Three weeks to go until the general election, and anti-Semitism is firmly rooted as one of the key issues of the election campaign. Ministers have used it as a talking point in the media and online, the biggest British Jewish newspaper, the Jewish Chronicle, published a front page calling on all non-Jews to vote against Labour, and public figures – left and right – are weighing in through open letter, op-eds and social media threads. Today, the Chief Rabbi Ephraim Mirvis published an unprecedented article in The Times condemning the Labour Party, and declaring that “the soul of our nation is at stake” in this election.
In one way, the Chief Rabbi is absolutely right about “the soul of our nation” and what this election means for the future of our country. There are definitely problems in Labour with anti-Semitism that need to be addressed swiftly and clearly. But in an election where the Conservatives are embracing the far-right and demonising minorities to hold onto power, then that is the single biggest threat facing both the Jewish community and the country as a whole.
We cannot let the Tories be seen as a safe alternative to Jeremy Corbyn. The idea that a Johnson-led government would be a safe environment for Jews is a dangerous lie.
Failing to recognise that Jewish safety is inherently bound up in our solidarity with other communities creates a hierarchy of oppression.
I know that there are many in our community who are grateful that this issue is on the political agenda. There is no question that the past four years have been extremely difficult for British Jews across the political spectrum and that anti-Semitism has left many of us feeling hurt, angry and frustrated about the Labour party. It is going to take hard work from both sides if the left’s relationship with the Jewish community is ever to be healed. While I don’t believe that the party poses an existential threat if it enters government, I understand that the pain and difficulty of the last few years may mean that there are those in my community who feel unable to cast their vote for Labour at this time.
But it is also becoming increasingly clear that the Jewish community has become the political football of this election. For the Chief Rabbi to say that “hateful prejudice is always wrong, whoever the perpetrator, whoever the victim”, whilst not acknowledging the threat and misery a Tory government will cause to other marginalised or minority groups is deeply disappointing. Failing to recognise that Jewish safety is inherently bound up in our solidarity with other communities creates a hierarchy of oppression.
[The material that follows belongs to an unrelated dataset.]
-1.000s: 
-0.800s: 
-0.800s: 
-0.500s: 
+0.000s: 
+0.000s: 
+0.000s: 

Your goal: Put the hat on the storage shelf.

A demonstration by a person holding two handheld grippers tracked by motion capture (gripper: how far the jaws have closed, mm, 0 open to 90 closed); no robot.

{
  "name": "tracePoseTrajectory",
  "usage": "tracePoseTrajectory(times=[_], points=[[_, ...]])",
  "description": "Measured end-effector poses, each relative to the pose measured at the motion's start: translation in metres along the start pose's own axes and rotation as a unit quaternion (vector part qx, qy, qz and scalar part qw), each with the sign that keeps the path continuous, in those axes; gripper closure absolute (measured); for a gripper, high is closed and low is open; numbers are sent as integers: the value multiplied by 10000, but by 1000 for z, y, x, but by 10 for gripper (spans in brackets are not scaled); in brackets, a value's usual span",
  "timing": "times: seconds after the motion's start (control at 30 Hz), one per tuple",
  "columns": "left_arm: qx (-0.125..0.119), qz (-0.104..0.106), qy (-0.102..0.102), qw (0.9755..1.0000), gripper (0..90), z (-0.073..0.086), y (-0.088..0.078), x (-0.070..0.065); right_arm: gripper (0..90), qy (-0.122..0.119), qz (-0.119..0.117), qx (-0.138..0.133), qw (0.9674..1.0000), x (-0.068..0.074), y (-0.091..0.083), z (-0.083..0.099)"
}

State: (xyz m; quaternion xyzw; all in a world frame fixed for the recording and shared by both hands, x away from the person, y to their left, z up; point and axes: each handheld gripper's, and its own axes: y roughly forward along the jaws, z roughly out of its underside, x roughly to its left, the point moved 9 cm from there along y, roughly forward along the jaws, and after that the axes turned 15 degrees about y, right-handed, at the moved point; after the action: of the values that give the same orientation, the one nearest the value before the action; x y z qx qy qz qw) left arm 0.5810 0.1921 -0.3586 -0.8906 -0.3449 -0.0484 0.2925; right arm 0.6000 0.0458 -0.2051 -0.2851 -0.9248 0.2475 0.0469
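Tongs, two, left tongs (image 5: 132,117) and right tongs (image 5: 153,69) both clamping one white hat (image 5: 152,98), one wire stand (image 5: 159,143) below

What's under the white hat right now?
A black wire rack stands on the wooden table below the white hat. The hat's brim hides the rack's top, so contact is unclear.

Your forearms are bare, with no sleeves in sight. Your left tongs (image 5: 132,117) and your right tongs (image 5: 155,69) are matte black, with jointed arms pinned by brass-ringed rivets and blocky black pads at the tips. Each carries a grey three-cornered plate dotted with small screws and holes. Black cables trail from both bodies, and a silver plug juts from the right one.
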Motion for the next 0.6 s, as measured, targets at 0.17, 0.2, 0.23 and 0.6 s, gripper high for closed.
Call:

It is dangerous that those seeking to keep a progressive government out of power are exploiting the real worries of the British Jewish community to divide us from those who should be our natural allies in the fight against racism and anti-Semitism.
When non-Jews claiming to be in support of the Jewish community imply that Corbyn is the only party leader whose racism is worthy of people changing their vote, it sends the message that other groups who suffered as a result of the racist politics and policies of Johnson are somehow less important or worth fighting for than Jews. Progressive members of the British Jewish community must reject wholeheartedly these attempts to use us to sow such division.
Johnson is leading a government which deported the Windrush generation, and is promising to crack down on immigration further. His comments comparing Muslim women who wear Burkas to “bank robbers” and “letterboxes” were linked to a 375% rise in anti-Muslim hate crime.
We need to realise that the same people walking into mosques to shoot muslim worshippers, are the same people who are walking into synagogues to shoot Jews. If we truly want to root out ant-Semitism, we must fight Islamophobia, xenophobia and all other forms of racism along with it. That’s why the Conservative’s strategic embrace of nationalism and the far-right is so horrifying. We must do everything in our power to resist this—which is why I am part of Jews Against Boris, a collective of British Jews organising to confront the far-right and tell the Tories we won’t be instrumentalised for political gain.
If Johnson and his colleagues were genuinely concerned for the welfare of Britain’s Jews, they would not align themselves in the European Parliament with Hungary’s far-right led by Viktor Orban – a relentless purveyor of anti-Semitism. Johnson would not have held secret meetings with Breitbart founder Steve Bannon. Two different Conservative cabinet ministers would not have used anti-Semitic dogwhistles in the space of a week.
The people who have spoken out about anti-Semitism so far in this election clearly have their own agency, and any suggestion that they are puppets in some right-wing plot should be disregarded as pure fantasy. But the Conservatives’ willingness to use Jews for their political ends shows a disregard, rather than concern for our welfare, and rings hollow when they fail miserably to confront racism in their own ranks.
The best way to fight anti-Semitism is through building solidarity with those who are also on the frontline of fighting racism. I understand the Chief Rabbi’s urge to speak out against anti-Semitism and the real fears of my community that he represents, but this is categorically the wrong approach. We must unite everyone who is threatened by the far-right direction Johnson is taking the country, and organise to remove him from power next month. British Jews have a proud tradition of standing with other oppressed groups. This election, Jews Against Boris is here to continue it.
Em Hilton is a writer and Jewish activist and organiser for Jews Against Boris.